Gardening – An Excercise in Frustration

I have just been out mowing my lawn/weeds.  Only the front half of the house garden has been done as it is a little warm out there but thankfully not the heat of earlier in the week.  We even had rain yesterday morning which was a very welcome sight. It could have lasted longer than late morning but I am not complaining.  Even that bit has helped the garden survive and brighten up a bit.

June 2009

I have been reading lots of books on the great gardeners of history of late.    Miss Gertrude Jekyll, Edwin Luytens who was regarded as “the greatest British archiect” and who worked with Miss Jekyl for many years) , Joan Law-Smith who recreated the garden at Macedon – Bolobek, Jean Galbraith who had a garden in Gippsland. It’s been wonderful curling up under the air conditioner reading about these great gardeners and gardens and getting all sorts of ideas – most of which will never come true around here due to climate, water and lack of funds.  At one stage Gertrude Jekyll had up to 17 gardeners working in her garden at Munstead Wood.  Can you imagine having 17 gardeners keeping on top of the weeds, pruning, planting, mulching  and so on that go hand in glove with a great garden?  The mind boggles at the amount of wages you would have to pay then – let alone now.  Of course it helped that Miss J was a lady of  “independant means”.

Climbing “Rambling Rector”

The only problem with reading these books and looking at all the wonderful photos is that I have to keep constantly in mind that my garden/climate/water availability/finances simply don’t measure up compared with some of the sums of money and other resources that  these people had at their disposal.  I don’t have a hope of growing many of their cool climate plants let alone garden on the scale of what they were doing.

The Pergola

Still I am enjoying my little part of the world.  Slowly but surely weeds are being dealt with.  Plans are being made for a new drive way, which will also mean new dog proof fencing which of course will need to be disguised and therefore offers the opportunity to plant a hedge.  Not just any old hedge though.  It will be one full of roses, large shrubs, the occassional tree and anything else I can find. 

Milly – Gardening

I have even decided that there should be a straight avenue of trees in the front half of the garden.  Leading from the Wedding Day Rose (which will reside in splendor in a round garden bed) to a focal point at the top end of the garden.  It will probably be a few years before I can start this “avenue” but in the meantime I’m jotting down notes and drawing very rough plans so I don’t forget what I dreamed of.


In an effort to feel like I had done more than weed and mow lawns I dug up a few  rooted peices of the blue salvia I have – it’s supposed to grow quite big – a metre or more in height and have potted them up.  I don’t really care how big it grows in the end but I do know it’s tough – surviving 45 degree days, precious little water and lack of care.  Now that’s the kind of plant I want!!

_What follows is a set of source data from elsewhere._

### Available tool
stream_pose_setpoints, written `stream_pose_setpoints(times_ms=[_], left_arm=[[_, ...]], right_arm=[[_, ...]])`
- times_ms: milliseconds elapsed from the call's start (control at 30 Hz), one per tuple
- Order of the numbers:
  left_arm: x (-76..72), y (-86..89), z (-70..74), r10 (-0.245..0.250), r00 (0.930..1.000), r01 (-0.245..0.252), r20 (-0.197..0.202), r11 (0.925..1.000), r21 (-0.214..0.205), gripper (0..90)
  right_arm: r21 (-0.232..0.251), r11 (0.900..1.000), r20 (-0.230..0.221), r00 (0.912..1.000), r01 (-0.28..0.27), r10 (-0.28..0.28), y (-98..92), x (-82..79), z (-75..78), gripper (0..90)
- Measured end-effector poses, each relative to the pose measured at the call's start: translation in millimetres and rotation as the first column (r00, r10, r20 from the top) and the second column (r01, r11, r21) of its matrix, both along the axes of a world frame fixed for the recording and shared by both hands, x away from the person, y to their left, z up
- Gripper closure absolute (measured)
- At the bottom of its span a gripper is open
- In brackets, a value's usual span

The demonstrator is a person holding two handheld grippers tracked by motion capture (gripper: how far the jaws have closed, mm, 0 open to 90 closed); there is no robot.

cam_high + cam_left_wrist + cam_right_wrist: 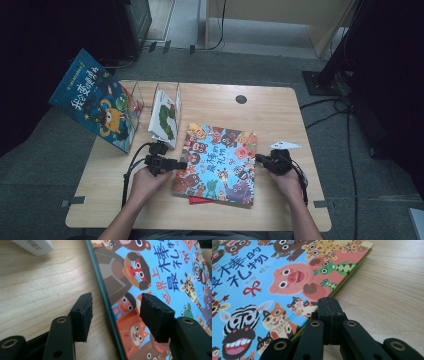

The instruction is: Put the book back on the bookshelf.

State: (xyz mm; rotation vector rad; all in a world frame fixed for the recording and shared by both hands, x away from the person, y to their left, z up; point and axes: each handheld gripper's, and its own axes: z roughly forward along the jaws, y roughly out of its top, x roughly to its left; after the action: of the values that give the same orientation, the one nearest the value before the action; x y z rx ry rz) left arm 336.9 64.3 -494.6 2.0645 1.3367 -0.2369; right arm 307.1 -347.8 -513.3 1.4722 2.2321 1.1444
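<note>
Two grippers [182,164] [258,159] flanking animal book [217,162]

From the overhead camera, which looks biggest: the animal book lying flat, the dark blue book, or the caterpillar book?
1. Animal book lying flat and dark blue book: near alike; the blue one is propped at a slant, so I won't rank them.
2. Caterpillar book: clearly smallest, seen partly edge-on.

Three picture books are showing: a dark blue book [95,100], a caterpillar book [165,117] (standing upright), an animal book [217,162]; two grippers.
</note>
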Motion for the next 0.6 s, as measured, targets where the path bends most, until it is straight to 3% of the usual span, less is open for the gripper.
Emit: stream_pose_setpoints(times_ms=[300, 600], left_arm=[[2.6, -7.1, 0.7, -0.014, 0.9999, 0.014, -0.008, 0.9999, 0.004, 41.8], [7.6, -13.8, 1.6, -0.003, 0.9987, 0.003, -0.051, 1.0000, -0.005, 39.3]], right_arm=[[-0.014, 0.9997, -0.001, 0.9998, -0.019, 0.019, 1.9, -8.1, 1.3, 90.0], [-0.014, 0.9996, -0.003, 0.9997, -0.025, 0.025, 2.7, -10.6, 2.6, 90.0]])
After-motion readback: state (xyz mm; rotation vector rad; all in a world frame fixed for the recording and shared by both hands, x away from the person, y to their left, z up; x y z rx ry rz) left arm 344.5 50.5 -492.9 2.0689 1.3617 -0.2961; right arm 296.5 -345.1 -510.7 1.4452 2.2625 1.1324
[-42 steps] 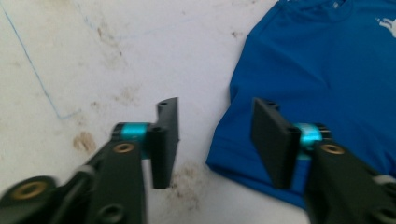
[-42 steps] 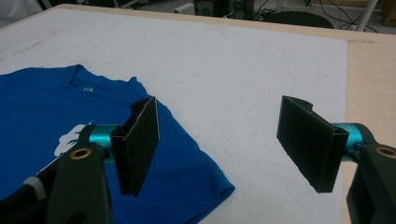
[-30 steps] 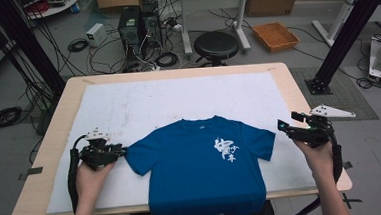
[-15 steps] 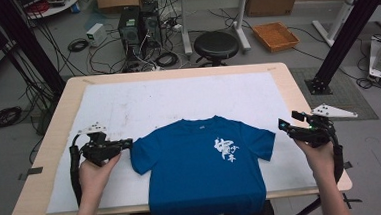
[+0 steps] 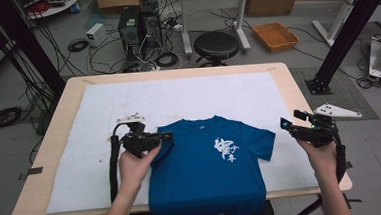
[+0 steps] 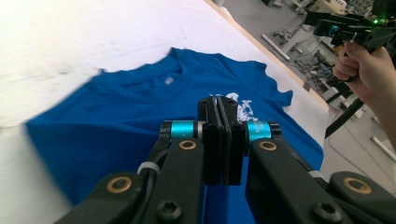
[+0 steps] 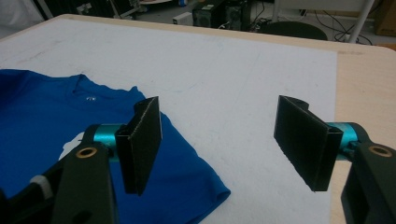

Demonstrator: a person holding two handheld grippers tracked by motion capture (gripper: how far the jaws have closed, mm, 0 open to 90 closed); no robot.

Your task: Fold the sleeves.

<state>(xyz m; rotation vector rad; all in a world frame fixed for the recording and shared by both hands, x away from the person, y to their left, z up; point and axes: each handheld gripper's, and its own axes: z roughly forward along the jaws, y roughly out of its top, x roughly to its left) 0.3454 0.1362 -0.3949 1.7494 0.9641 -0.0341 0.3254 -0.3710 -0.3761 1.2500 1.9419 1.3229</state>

4 thoughts on “Gardening – An Excercise in Frustration

  1. Yours is the second blog that has shown rambling rector….he has to come and meet ophelia..and somehow they can enjoy each other….very differnt roses though they may be…
    I am wondering what possessed me to pull out…rather than keep in trim yellow banksia rose… I want it back.
    but that weedy lawn…..I was trying to water last night and that hot day just wrecked it all again.

  2. I think the gardens look great. Love the picture of Milly she looks splendid. Somehow her ears remind me of a hyena in that photo. She just looks fit and capable if that makes sense.